Making friends when you’re a new parent can be tough.
But genuine connections can remind you that the challenges you face are normal and make you feel less lonely.
Many of the parents you meet will also feel uncertain and unsure of things, and this can be a reassuring reminder that nobody is perfect.
By relating to other people, you can keep yourself grounded and remind yourself that parenting is not a competition.
Here are some realistic tips on how to make those connections…
Lily: Ready, one, two, three.
Gracey: Action!
Lily: I think with Gracie, because she was our first, I was really besotted with her and I was actually excited to get out and show her off. Because we didn't actually have that many Baby friends.
Reef: Then we met Paris with kids and then some of our other friends had kids. and now everyone's pregnant at the same time.
Lily: So it's nice to give each other advice about different things and to be able to talk to each other and compare our parenting methods and learn from each other. And a lot to laugh about as well, isn't it?

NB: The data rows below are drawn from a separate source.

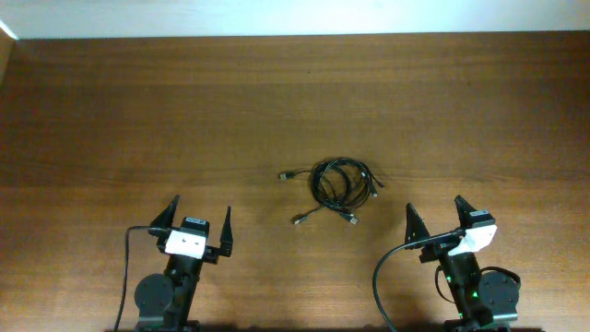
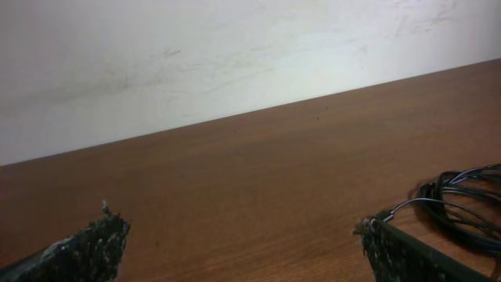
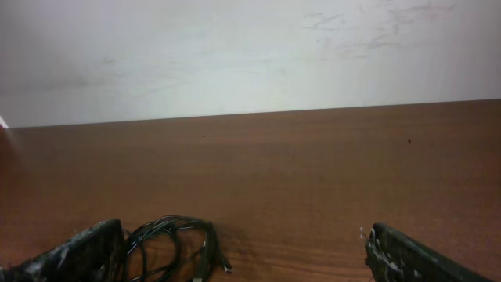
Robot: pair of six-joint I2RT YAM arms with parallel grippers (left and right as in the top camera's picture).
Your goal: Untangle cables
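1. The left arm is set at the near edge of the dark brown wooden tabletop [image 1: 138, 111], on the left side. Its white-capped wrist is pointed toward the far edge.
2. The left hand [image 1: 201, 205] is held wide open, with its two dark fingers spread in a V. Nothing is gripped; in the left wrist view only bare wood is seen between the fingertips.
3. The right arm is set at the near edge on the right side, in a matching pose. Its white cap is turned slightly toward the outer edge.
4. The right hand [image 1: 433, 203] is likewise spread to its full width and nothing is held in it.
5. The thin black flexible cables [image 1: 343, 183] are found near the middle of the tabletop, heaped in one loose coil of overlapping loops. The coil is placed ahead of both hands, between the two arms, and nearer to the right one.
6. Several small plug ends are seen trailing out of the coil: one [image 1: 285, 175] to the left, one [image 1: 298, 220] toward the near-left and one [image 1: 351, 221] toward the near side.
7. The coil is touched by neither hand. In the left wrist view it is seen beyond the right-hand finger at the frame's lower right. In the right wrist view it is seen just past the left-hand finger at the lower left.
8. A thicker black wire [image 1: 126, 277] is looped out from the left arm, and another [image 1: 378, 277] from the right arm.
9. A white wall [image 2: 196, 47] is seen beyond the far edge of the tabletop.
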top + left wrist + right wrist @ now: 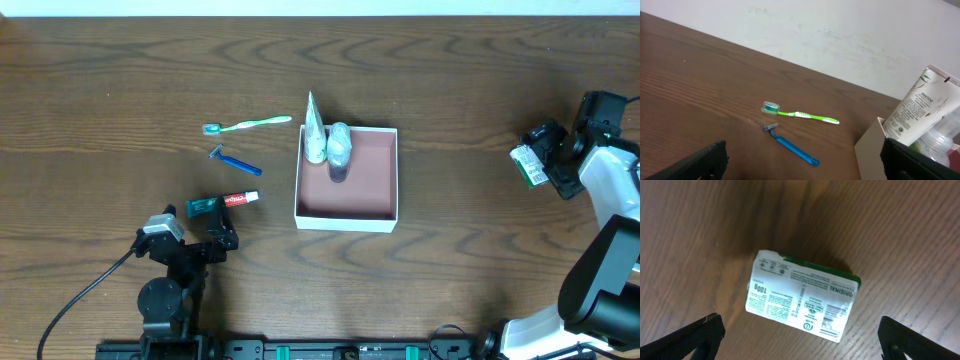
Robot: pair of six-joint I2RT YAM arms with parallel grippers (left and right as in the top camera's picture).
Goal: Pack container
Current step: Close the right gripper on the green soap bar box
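Observation:
The container (368,187), a shallow white box with a pinkish-brown inside, sits mid-table. A white Pantene tube (314,130) and a clear bottle (339,147) lie in its far left corner. Both also show in the left wrist view, the tube (920,107) and the bottle (941,141), behind the container's near corner (871,152). A green toothbrush (250,124), a blue razor (235,161) and a small toothpaste tube (226,202) lie left of the container. My left gripper (222,240) is open and empty, near the toothpaste. My right gripper (800,342) is open over a green-and-white soap box (802,297).
The toothbrush (801,115) and razor (792,146) lie ahead of my left gripper (805,167) on the brown wooden table. The soap box (527,165) and my right gripper (547,160) are far right of the container. A pale wall borders the table's far edge.

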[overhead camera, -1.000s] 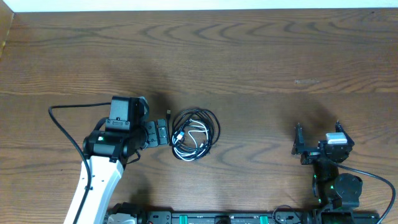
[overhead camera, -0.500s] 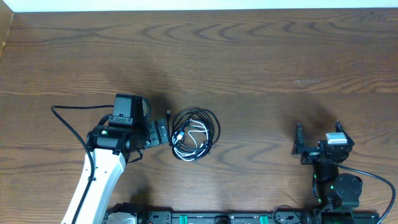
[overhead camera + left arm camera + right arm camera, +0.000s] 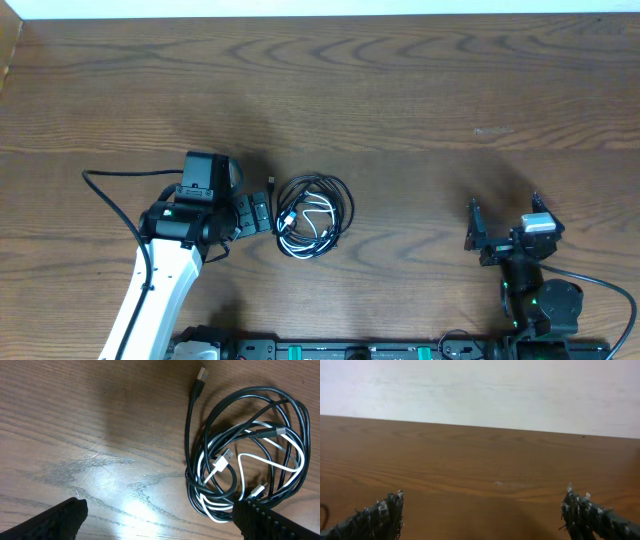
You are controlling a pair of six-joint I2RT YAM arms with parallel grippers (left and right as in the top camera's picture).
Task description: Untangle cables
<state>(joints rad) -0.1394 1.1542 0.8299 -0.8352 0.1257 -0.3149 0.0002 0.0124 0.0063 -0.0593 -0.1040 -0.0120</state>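
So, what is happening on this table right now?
Two robot arms are set to untangle a black cable and a white cable, which lie coiled together on the wooden table. The left gripper is open right beside the bundle and grips nothing. The right gripper is open too, far off to the side, holding nothing.

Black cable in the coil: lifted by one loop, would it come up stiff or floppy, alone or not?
Probably floppy: the black cable lies in loose, uneven loops. It would likely drag the white cable along; their loops interweave.
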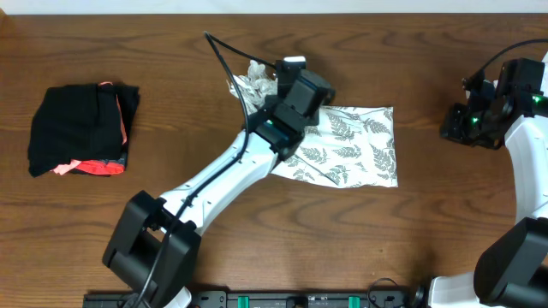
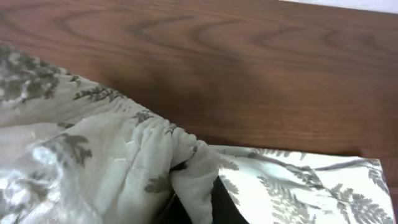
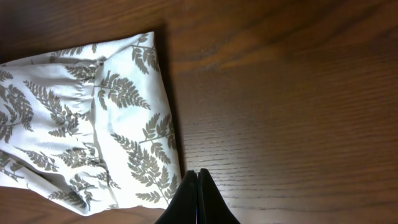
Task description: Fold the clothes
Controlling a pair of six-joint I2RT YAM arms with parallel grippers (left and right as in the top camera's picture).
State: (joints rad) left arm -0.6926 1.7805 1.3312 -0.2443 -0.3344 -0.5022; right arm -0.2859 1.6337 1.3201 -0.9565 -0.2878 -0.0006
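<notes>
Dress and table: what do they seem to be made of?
Dress: thin, matte woven cloth, perhaps cotton or a light blend; it bunches into fine gathers and soft folds. Table: wood or wood-look laminate, hard to tell which; dark brown grain with a slight sheen.

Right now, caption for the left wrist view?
Left jaws shut on a gathered fold of the dress, wood table behind.

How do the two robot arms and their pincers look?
The left arm and right arm have white links and black joints. The left one carries a black cable and a green light near its wrist. The right pincer has slim black fingers tapering to points.
</notes>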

Reef: If something's happening you can speak to them and they're like, oh yeah, we've had that as well.
Lily: Especially if you're having a difficult situation and then you find out that they've had the same sort of thing and it makes you feel less lonely actually in it and it also makes you realise that the behaviour that you see in your child sometimes is really normal and you're like oh I'm so glad Gracie's not the only one that does that, so yeah it's really nice in that way. It's reassuring.
Reef: Am I ever got to get my dinner?
Gracey: Yeah, but it's not ready yet.
Lily: We've always struggled getting Gracie to brush her teeth so we've got lots of different advice from lots of different people like about trying songs, trying standing in the mirror and we just tested all of them out. So it was really nice to get advice about that.
Reef: She does a lot of observing though.
Lily: Yeah, she's very observant.
Reef:There's other kids, especially the older kids, if she did, she'll sit and watch them and just see what they're doing and then she just sort of goes and does her own thing.
Lily: Yeah. I do find that she tries to act a little bit older than she is because she sees how the older children are being rather than the younger children. She's just such a confident girl, she's definitely found her place with her friends and she calls everyone her best friend.
Reef: I'm really proud of her.
Check out local parent groups
A good place to start is by attending a regular group for parents.
This can be a great thing for both you and your child to meet people at a similar life stage.
Children typically imitate others, so these early interactions with other children will build the foundation of their communication and social skills.
Use social media
Social media can help you keep in touch if things get busy, or if you don’t know many people in your area.
There are often parent groups centred around different locations around the UK.
It’s important to remember that social media feeds tend to be full of the best bits and highlights of people’s lives, while other families probably have similar challenges to you behind closed doors.